Attack on Ukrainian power grid, made possible by malware
- “The attackers demonstrated planning, coordination, and the ability to use malware and possible direct remote access to blind system dispatchers, cause undesirable state changes to the distribution electricity infrastructure, and attempt to delay the restoration by wiping SCADA servers after they caused the outage. This attack consisted of at least three components: the malware, a denial of service to the phone systems, and the missing piece of evidence of the final cause of the impact. Current evidence and analysis indicates that the missing component was direct interaction from the adversary and not the work of malware. Or in other words, the attack was enabled via malware but consisted of at least three distinct efforts.”
- “The cyber attack was comprised of multiple elements which included denial of view to system dispatchers and attempts to deny customer calls that would have reported the power out. We assess with high confidence that there were coordinated attacks against multiple regional distribution power companies. Some of these companies have been reported by media to include specifically named utilities such as Prykarpattyaoblenergo and Kyivoblenergo. The exact timeline for which utilities were affected and their ordering is still unclear and is currently being analyzed. What we do know is that Kyivoblenergo provided public updates to customers, shown below, indicating there was an unauthorized intrusion (from 15:30 — 16:30L) that disconnected 7 substations (110 kV) and 23 (35 kV) substations leading to an outage for 80,000 customers.”

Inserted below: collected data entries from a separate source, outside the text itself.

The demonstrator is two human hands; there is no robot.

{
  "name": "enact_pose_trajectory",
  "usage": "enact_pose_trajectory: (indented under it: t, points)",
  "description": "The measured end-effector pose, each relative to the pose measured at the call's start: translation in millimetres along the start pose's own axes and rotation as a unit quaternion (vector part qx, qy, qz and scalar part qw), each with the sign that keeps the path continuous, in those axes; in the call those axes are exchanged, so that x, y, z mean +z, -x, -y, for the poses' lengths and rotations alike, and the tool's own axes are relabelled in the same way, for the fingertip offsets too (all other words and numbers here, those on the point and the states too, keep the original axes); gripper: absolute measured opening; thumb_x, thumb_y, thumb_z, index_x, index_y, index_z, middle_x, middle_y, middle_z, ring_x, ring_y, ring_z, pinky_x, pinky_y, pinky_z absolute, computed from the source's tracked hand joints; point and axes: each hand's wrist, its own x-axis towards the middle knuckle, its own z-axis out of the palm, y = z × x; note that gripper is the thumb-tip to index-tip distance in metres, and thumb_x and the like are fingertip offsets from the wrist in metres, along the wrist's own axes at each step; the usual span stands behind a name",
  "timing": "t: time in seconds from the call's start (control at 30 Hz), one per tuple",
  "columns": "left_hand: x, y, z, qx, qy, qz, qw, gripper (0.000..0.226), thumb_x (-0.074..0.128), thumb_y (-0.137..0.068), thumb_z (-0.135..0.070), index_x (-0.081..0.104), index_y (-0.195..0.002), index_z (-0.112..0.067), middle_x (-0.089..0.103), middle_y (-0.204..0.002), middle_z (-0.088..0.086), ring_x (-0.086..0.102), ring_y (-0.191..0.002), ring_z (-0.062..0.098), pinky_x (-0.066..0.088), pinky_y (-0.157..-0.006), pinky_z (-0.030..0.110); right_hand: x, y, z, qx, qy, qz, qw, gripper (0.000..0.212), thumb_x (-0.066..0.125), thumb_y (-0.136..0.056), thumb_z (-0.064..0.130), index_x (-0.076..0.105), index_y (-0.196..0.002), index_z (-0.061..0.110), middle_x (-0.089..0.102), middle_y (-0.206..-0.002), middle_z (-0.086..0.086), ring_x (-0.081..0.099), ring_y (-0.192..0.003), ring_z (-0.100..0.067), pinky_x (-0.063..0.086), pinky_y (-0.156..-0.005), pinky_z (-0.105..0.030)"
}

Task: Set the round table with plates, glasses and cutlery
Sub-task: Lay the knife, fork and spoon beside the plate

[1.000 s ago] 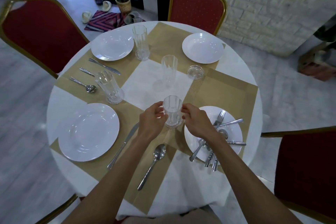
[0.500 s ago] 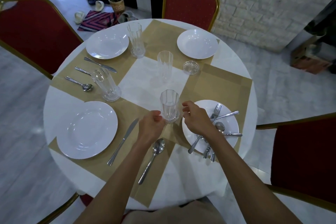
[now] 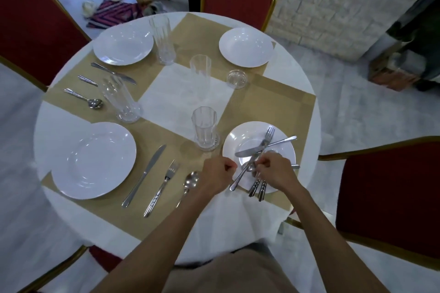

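No word, number, brand or sign can be read anywhere. The plates [image 3: 92, 162], the glasses [image 3: 204, 126] and the placemats [image 3: 273, 102] show no readable mark, and the handles of the cutlery [image 3: 144, 173] are too small to show any stamp.

One wide-angle camera, worn on the head, stands over the near edge of the round table [image 3: 181, 93] and faces forward and steeply down. Close range: the left forearm [image 3: 154, 242] and right forearm [image 3: 333, 233] enter from the bottom edge.
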Motion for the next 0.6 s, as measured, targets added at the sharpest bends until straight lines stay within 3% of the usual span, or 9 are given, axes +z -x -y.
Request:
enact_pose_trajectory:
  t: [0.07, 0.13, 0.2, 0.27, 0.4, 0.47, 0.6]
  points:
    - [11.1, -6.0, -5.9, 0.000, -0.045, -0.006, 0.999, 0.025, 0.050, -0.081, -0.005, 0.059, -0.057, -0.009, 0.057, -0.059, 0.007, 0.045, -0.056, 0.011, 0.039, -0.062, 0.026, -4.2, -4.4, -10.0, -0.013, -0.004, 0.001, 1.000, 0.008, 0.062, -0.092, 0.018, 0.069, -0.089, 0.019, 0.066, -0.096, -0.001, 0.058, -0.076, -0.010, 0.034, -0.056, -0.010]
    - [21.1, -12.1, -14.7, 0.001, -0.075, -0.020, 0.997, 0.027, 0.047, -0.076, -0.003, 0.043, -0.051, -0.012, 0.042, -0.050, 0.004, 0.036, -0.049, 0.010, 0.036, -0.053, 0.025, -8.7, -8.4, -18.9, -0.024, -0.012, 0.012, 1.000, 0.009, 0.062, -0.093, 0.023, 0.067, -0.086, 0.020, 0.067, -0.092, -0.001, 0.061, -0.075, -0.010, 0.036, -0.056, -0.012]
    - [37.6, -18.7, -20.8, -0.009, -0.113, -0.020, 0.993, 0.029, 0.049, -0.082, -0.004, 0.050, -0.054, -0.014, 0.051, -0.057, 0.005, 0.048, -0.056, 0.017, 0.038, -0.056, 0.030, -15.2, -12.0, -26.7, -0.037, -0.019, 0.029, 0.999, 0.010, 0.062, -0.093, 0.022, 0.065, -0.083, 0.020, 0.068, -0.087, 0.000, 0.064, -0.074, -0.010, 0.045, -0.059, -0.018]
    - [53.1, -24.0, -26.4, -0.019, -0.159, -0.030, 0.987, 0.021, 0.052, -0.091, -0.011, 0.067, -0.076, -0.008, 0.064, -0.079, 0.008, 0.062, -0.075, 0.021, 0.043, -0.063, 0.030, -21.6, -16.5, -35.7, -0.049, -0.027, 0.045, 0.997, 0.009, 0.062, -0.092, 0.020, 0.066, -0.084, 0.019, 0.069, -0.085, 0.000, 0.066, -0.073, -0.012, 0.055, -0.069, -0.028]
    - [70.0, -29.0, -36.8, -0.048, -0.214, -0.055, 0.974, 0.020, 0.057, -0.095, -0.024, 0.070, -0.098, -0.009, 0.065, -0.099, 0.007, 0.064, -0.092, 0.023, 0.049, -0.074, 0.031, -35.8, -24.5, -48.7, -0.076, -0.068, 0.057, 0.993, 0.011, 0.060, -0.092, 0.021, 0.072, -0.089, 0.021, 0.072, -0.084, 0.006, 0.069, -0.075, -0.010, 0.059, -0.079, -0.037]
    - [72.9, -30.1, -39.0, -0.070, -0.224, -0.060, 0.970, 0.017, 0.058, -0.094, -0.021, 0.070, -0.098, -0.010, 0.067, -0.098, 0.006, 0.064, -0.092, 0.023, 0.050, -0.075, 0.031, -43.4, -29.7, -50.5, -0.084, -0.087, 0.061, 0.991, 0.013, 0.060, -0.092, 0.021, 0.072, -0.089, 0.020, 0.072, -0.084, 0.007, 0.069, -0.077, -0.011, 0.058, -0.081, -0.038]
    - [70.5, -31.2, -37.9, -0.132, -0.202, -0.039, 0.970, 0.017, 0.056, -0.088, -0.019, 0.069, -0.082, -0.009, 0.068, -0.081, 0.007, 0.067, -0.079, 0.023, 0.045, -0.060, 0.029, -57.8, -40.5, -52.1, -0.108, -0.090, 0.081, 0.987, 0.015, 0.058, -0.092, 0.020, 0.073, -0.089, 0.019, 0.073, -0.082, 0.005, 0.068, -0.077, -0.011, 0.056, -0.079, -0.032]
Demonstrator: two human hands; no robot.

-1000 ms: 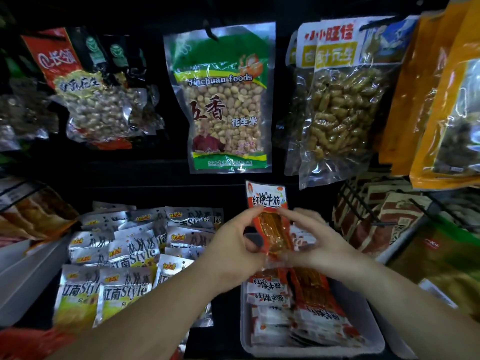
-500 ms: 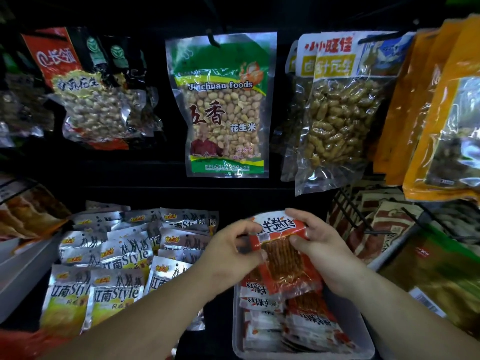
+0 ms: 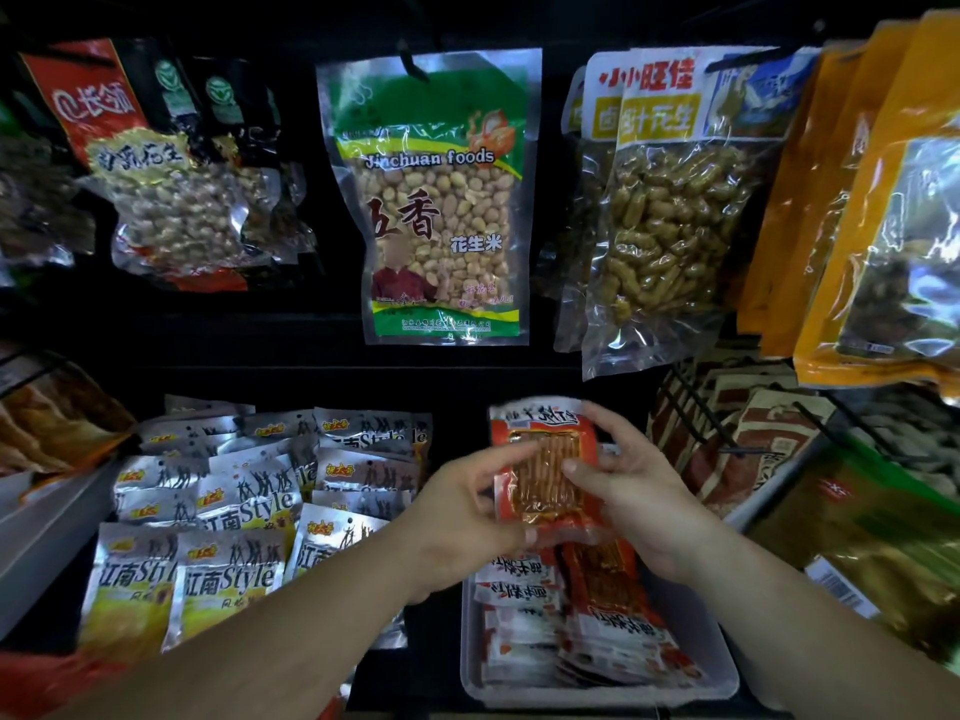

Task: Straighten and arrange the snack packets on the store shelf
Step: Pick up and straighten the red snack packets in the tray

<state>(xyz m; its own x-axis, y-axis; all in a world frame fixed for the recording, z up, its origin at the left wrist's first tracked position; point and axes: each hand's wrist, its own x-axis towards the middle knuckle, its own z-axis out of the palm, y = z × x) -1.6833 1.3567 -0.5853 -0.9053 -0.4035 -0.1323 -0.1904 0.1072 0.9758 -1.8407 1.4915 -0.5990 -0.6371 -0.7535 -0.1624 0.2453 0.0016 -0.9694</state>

- It appears that malware on workstations at the power companies allowed the attackers to gain a foothold in the network and start moving around laterally
- They also used this foothold to deny the operators of the power distribution system a correct view of what was happening.
- Combined with a denial of service attack against the phone system, the operators were left unaware that a large number of substations had been shut down
- The attacks also used the malware to interfere with efforts to regain control of the computers and SCADA systems that control the power grid
- From what has been reported, here is the information to date that we are confident took place. The exact timing of the events is still being pieced together.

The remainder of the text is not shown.